BEGIN Source data
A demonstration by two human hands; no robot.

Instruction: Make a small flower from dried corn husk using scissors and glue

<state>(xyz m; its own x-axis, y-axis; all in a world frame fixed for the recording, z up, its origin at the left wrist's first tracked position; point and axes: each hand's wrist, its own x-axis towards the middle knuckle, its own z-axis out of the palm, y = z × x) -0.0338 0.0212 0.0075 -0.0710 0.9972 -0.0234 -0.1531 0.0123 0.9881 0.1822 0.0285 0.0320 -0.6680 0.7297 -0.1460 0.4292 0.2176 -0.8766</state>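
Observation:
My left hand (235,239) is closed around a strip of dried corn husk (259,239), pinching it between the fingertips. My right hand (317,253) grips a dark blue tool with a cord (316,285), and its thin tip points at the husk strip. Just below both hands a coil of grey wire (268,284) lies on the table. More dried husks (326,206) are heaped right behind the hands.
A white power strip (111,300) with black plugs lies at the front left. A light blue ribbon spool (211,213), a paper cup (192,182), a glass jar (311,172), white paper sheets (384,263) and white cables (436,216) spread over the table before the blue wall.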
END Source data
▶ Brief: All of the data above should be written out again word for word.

▶ Exercise answer:
A demonstration by two human hands; no robot.

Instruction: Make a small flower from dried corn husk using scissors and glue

<state>(xyz m; its own x-axis, y-axis; all in a world frame fixed for the recording, z up, its origin at the left wrist's first tracked position; point and axes: each hand's wrist, its own x-axis towards the middle knuckle, its own z-axis out of the palm, y = z × x) -0.0338 0.0212 0.0075 -0.0710 0.9972 -0.0234 -0.1531 0.0123 0.9881 0.1822 0.0285 0.0320 -0.6680 0.7297 -0.1460 0.4292 0.2176 -0.8766</state>
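Observation:
My left hand (235,239) is closed around a strip of dried corn husk (259,239), pinching it between the fingertips. My right hand (317,253) grips a dark blue tool with a cord (316,285), and its thin tip points at the husk strip. Just below both hands a coil of grey wire (268,284) lies on the table. More dried husks (326,206) are heaped right behind the hands.
A white power strip (111,300) with black plugs lies at the front left. A light blue ribbon spool (211,213), a paper cup (192,182), a glass jar (311,172), white paper sheets (384,263) and white cables (436,216) spread over the table before the blue wall.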

No further work remains in this exercise.